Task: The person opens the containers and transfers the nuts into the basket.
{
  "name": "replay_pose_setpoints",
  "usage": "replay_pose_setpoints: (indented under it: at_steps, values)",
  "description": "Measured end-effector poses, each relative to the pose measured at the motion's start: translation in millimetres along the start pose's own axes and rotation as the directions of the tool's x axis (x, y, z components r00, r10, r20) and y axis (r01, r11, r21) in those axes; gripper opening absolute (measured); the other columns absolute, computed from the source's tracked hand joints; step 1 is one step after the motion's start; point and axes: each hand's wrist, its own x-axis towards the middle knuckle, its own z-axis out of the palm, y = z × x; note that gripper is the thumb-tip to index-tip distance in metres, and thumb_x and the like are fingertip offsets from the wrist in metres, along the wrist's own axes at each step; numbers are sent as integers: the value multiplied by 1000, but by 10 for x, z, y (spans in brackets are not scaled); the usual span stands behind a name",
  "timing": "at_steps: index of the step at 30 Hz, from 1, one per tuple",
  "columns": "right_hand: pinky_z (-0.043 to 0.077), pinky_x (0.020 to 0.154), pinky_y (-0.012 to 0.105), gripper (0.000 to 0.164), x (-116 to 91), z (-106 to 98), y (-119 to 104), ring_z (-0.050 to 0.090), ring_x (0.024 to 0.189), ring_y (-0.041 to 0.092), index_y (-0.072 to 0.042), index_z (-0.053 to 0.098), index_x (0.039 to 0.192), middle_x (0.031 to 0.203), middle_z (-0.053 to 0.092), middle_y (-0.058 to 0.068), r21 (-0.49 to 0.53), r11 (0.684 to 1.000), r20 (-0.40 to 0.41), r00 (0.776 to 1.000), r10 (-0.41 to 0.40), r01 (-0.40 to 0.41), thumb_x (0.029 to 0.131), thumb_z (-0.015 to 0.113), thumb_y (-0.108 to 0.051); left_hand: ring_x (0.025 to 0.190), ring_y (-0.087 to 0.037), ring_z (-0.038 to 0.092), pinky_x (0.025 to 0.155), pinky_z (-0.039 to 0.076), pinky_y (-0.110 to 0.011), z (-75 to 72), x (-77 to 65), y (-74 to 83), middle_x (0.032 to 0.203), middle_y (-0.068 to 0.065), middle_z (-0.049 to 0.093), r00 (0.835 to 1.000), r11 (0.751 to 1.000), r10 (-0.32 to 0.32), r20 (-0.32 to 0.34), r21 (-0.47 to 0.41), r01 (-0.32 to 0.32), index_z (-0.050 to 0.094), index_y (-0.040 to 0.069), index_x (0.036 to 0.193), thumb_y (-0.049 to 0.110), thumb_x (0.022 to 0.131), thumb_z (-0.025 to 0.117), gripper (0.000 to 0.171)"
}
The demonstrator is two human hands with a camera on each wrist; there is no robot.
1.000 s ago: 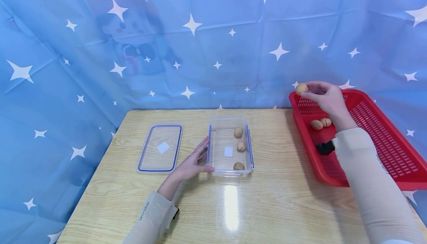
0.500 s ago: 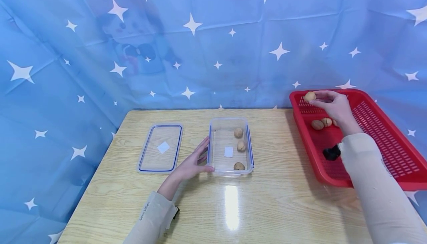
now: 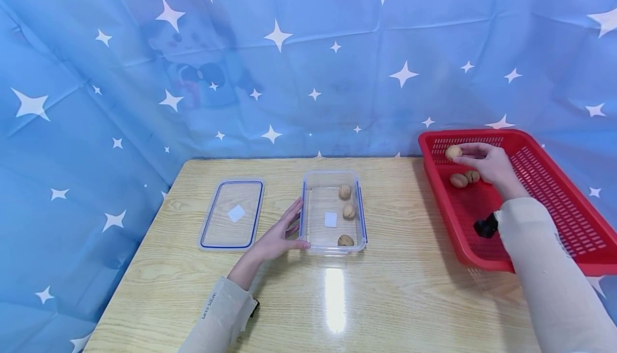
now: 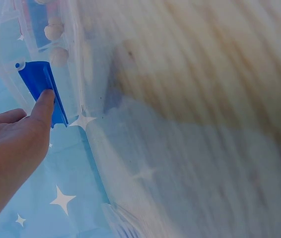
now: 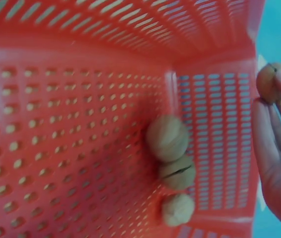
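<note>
My right hand [image 3: 491,166] pinches a walnut [image 3: 453,152] between thumb and fingertips, over the far end of the red basket [image 3: 445,216]. In the right wrist view, three walnuts lie in a row in the basket, among them a cracked walnut [image 5: 177,172]; in the head view the hand hides one of them. My left hand [image 3: 275,240] rests against the left side of a clear plastic box [image 3: 315,235], fingers extended, thumb at its near corner. In the left wrist view a fingertip touches the blue latch [image 4: 43,82]. Three walnuts, including a middle walnut [image 3: 349,211], lie along the box's right side.
A clear lid [image 3: 231,222] with a blue seal lies flat on the wooden table [image 3: 400,299], left of the box. Behind the table hangs a blue curtain [image 3: 337,117] with white stars. The basket's raised rim borders the table's right side.
My right hand has moved right and down with the walnut, from above the basket's far left corner to just inside its far end. The left hand and the box have stayed put.
</note>
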Motion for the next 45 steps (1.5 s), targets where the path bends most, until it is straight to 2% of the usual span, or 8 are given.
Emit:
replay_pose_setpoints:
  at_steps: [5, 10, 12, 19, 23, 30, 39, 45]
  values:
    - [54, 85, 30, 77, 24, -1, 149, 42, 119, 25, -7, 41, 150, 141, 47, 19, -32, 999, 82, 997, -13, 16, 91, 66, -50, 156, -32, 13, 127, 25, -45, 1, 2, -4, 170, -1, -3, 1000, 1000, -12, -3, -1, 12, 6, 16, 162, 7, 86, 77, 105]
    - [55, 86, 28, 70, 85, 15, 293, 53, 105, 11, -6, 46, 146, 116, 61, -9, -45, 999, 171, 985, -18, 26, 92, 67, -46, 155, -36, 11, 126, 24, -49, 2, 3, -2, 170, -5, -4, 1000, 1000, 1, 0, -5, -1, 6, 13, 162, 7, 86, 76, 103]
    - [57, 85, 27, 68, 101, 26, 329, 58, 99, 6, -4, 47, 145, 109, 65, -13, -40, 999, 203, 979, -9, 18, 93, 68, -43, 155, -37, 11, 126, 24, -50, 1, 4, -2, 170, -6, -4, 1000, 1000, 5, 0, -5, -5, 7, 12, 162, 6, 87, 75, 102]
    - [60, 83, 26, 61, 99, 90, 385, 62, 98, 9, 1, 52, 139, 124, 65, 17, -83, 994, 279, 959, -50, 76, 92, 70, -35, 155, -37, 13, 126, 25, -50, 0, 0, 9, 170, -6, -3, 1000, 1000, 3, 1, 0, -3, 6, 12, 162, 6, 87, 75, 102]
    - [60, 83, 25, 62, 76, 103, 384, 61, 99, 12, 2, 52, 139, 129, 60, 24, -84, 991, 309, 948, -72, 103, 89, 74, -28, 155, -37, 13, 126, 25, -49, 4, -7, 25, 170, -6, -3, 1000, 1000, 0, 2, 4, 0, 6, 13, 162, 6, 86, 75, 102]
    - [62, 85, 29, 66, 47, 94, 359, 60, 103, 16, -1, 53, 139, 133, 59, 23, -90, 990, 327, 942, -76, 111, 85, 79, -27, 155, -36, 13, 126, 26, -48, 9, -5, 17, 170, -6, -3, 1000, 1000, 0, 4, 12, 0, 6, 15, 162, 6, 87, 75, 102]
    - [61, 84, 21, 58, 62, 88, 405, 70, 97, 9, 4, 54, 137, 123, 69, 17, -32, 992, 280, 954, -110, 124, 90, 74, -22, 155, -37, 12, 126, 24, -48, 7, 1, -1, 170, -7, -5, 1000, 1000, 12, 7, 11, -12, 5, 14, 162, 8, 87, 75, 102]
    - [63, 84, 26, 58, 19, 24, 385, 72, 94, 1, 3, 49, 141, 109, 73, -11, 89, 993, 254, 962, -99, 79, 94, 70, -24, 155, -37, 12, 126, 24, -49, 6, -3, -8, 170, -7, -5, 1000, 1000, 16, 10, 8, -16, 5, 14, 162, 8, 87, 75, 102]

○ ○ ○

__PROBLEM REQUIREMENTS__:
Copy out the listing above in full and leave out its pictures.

__EXPECTED ANSWER__:
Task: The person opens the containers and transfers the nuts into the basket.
{
  "name": "replay_pose_setpoints",
  "usage": "replay_pose_setpoints: (indented under it: at_steps, values)",
  "description": "Measured end-effector poses, each relative to the pose measured at the motion's start: translation in millimetres along the start pose's own axes and rotation as the directions of the tool's x axis (x, y, z components r00, r10, r20) and y axis (r01, r11, r21) in those axes; gripper opening absolute (measured); the other columns absolute, computed from the source's tracked hand joints; step 1 is one step after the motion's start; point and axes: each hand's wrist, its own x-axis towards the middle knuckle, its own z-axis out of the palm, y = z × x; note that gripper is the thumb-tip to index-tip distance in metres, and thumb_x and the like are fingertip offsets from the wrist in metres, along the wrist's own axes at each step; numbers are sent as integers: the value multiplied by 1000, but by 10 for x, z, y (spans in brackets are not scaled); the usual span stands behind a name",
  "timing": "at_steps: index of the step at 30 Hz, from 1, one per tuple",
  "columns": "right_hand: pinky_z (-0.043 to 0.077), pinky_x (0.020 to 0.154), pinky_y (-0.012 to 0.105), gripper (0.000 to 0.164), x (-116 to 91), z (-106 to 98), y (-119 to 104), ring_z (-0.050 to 0.090), ring_x (0.024 to 0.189), ring_y (-0.041 to 0.092), index_y (-0.072 to 0.042), index_z (-0.053 to 0.098), index_x (0.039 to 0.192), middle_x (0.031 to 0.203), middle_z (-0.053 to 0.092), middle_y (-0.058 to 0.068), r21 (-0.49 to 0.53), r11 (0.684 to 1.000), r20 (-0.40 to 0.41), r00 (0.776 to 1.000), r10 (-0.41 to 0.40), r01 (-0.40 to 0.41), thumb_x (0.029 to 0.131), thumb_z (-0.015 to 0.113), thumb_y (-0.108 to 0.051); left_hand: ring_x (0.025 to 0.190), ring_y (-0.087 to 0.037), ring_z (-0.038 to 0.092), pinky_x (0.025 to 0.155), pinky_z (-0.039 to 0.076), pinky_y (-0.110 to 0.011), z (-75 to 72), x (-77 to 65), y (-74 to 83), middle_x (0.032 to 0.203), middle_y (-0.068 to 0.065), middle_z (-0.049 to 0.093), r00 (0.835 to 1.000), r11 (0.751 to 1.000), r10 (-0.32 to 0.32), r20 (-0.32 to 0.34), r21 (-0.47 to 0.41), r01 (-0.32 to 0.32), index_z (-0.050 to 0.094), index_y (-0.040 to 0.069), index_x (0.036 to 0.193), thumb_y (-0.049 to 0.110), thumb_x (0.022 to 0.131), thumb_z (-0.025 to 0.117), gripper (0.000 to 0.171)"
}
The demonstrator is two human hands with a camera on each wrist; there is no robot.
1.000 s ago: 
0.500 s ago: 
now: 
now: 
now: 
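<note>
My right hand [image 3: 491,166] pinches a walnut [image 3: 453,152] between thumb and fingertips, over the far end of the red basket [image 3: 445,216]. In the right wrist view, three walnuts lie in a row in the basket, among them a cracked walnut [image 5: 177,172]; in the head view the hand hides one of them. My left hand [image 3: 275,240] rests against the left side of a clear plastic box [image 3: 315,235], fingers extended, thumb at its near corner. In the left wrist view a fingertip touches the blue latch [image 4: 43,82]. Three walnuts, including a middle walnut [image 3: 349,211], lie along the box's right side.
A clear lid [image 3: 231,222] with a blue seal lies flat on the wooden table [image 3: 400,299], left of the box. Behind the table hangs a blue curtain [image 3: 337,117] with white stars. The basket's raised rim borders the table's right side.
My right hand has moved right and down with the walnut, from above the basket's far left corner to just inside its far end. The left hand and the box have stayed put.
</note>
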Motion for the next 45 steps (1.5 s), targets where the path bends most, until it is straight to 2% of the usual span, or 8 are given.
Emit:
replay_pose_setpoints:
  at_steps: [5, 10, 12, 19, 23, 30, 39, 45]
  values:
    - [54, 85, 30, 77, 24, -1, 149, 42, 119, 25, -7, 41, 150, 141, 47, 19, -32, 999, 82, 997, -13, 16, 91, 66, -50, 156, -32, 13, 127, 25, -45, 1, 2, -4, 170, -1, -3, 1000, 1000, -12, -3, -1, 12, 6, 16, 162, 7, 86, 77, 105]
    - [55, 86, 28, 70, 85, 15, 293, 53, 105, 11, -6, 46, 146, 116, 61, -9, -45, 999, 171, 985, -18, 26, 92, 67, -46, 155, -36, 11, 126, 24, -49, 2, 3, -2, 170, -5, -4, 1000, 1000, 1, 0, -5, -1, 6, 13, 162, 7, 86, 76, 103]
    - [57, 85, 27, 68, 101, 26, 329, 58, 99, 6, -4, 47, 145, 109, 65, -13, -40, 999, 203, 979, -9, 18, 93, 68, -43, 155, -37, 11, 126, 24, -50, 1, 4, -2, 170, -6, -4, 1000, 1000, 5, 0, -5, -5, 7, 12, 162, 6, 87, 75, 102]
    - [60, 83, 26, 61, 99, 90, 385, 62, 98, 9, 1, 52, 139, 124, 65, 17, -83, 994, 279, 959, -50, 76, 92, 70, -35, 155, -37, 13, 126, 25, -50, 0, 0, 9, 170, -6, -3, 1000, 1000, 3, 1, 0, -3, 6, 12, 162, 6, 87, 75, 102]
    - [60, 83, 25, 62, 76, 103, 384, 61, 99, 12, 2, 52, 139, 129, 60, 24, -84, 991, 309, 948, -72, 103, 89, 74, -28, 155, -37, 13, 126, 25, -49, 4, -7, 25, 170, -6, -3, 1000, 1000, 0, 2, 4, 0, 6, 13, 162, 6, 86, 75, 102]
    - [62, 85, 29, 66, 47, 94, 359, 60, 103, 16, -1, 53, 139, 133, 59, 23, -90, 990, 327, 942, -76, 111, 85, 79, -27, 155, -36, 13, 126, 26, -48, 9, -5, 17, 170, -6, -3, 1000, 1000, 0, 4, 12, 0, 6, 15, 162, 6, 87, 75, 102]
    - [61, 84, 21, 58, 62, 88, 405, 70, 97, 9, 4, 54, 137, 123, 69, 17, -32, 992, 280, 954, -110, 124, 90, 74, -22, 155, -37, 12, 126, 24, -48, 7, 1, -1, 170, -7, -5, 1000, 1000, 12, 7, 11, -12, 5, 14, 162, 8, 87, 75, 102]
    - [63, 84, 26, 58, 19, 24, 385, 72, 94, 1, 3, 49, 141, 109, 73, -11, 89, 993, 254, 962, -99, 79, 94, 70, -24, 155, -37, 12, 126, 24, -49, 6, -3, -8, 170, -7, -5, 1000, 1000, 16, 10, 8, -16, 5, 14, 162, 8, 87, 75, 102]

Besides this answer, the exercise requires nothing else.